The former Sears department store along Carnegie Avenue became part of the adjoining Cleveland Play House complex in 1984.

From Carnegie Avenue, the Sears department store (1928-1980) is visible, behind the 1984 renovated and expanded Cleveland Play House, at left. The store was incorporated into CPH as a facility for rehearsals and a shop for stage sets, scenery, props and costumes. But Cleveland Clinic Foundation could never figure out what to do with the property after it acquired it in 2009 (Google).

Part of the reason it’s not considered an historic landmark is because the facility has been substantially altered over the decades. Much of the complex was expanded and extensively renovated in 1984 into the largest regional theater facility in the nation, designed by world-renowned architect Philip Johnson who was born in Cleveland. Johnson modernized the complex and designed significant additions including a third performance venue, the Kenyon Bolton Theatre.

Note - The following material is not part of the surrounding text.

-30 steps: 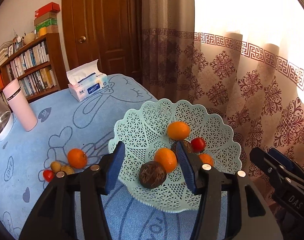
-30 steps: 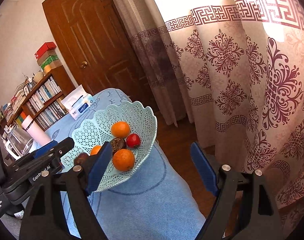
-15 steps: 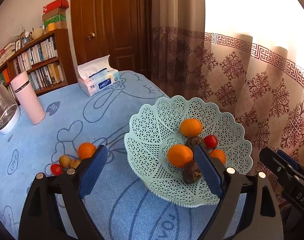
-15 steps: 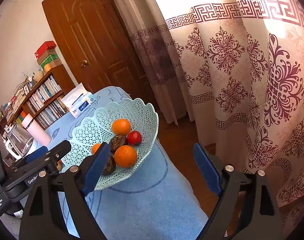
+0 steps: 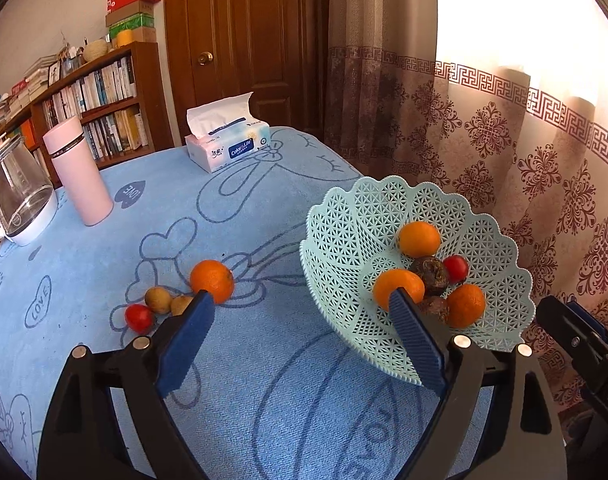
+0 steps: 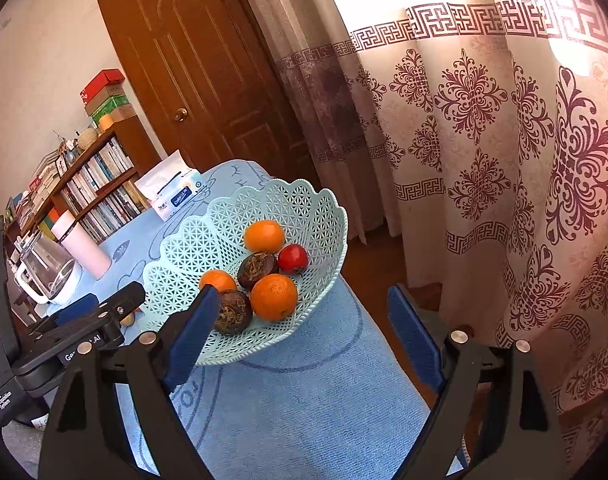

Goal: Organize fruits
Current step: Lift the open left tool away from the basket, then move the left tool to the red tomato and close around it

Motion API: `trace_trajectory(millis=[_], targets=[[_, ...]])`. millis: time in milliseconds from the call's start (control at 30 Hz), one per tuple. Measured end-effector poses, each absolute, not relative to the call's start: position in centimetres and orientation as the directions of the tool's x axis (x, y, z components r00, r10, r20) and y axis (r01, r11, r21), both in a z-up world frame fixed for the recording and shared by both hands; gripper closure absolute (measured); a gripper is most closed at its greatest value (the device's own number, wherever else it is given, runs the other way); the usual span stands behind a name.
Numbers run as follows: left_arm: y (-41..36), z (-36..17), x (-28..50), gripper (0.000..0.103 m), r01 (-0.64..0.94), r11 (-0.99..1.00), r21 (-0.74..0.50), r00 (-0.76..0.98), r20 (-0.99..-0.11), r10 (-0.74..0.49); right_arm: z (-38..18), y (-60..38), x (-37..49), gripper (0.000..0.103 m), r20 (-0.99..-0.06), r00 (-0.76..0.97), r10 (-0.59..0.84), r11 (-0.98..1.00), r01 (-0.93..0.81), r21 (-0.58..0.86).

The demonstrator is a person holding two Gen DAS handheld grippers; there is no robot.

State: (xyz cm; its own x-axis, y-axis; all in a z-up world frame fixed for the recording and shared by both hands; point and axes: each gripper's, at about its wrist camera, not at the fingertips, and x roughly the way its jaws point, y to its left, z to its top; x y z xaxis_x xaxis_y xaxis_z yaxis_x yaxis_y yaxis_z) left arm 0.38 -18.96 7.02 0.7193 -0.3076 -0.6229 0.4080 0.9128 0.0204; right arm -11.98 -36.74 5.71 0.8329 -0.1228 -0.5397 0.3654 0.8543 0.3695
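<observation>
The left gripper (image 5: 299, 334) hangs wide open and empty — 1 loose round orange (image 5: 211, 281) sits just ahead of its left fingertip. The pale green lattice plastic basket (image 5: 344, 216) lies ahead-right. The right gripper (image 6: 304, 328), also spread and empty, hangs farther off.

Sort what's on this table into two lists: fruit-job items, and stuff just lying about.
Job:
basket
loose orange
loose tomato
two small brown fruits
fruit already in basket: oranges, tomato, dark fruits

Lying about:
tissue pack
pink flask
glass kettle
</observation>
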Motion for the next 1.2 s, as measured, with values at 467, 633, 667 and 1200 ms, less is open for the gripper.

The expansion became possible when CPH bought the adjacent Sears department store. It operated from 1928-80 and is the surviving Sears urban department store building that had stood in the city of Cleveland; the other was on Lorain Avenue at West 110th Street. The Sears store was used by CPH for rehearsals and as a shop for the creation and storage of stage sets, scenery, props, costumes and other materials.

CPH held its first performance in 1916 across the street in an old farmhouse on land owned by industrialist Francis Drury whose mansion still stands next door. The wealthy man later donated to the Cleveland Play House his gardens across the street, 8615 Euclid Avenue, according to It was partially cleared and in its place a complex of two theaters and support facilities was constructed in 1927. One theater was the 522-seat Drury Theater and the 160-seat Brooks Theater. The latter was named for CPH founder Charles Brooks.

Performing within its walls were Alan Alda, Joel Grey, Margaret Hamilton, Elizabeth Hartman, Paul Newman, Eleanor Parker, June Squibb, Ray Walston, Jack Weston, Grant Show and James Riordan, many of whom began their acting careers at CPH. Newman, of Shaker Heights, starred in many blockbuster movies over a 50-plus-year career. Hamilton, a Cleveland native, went on to her signature role as The Wicked Witch of the West in the 1939 Judy Garland movie The Wizard of Oz. CPH also operates the nation’s oldest community-based theatre education program.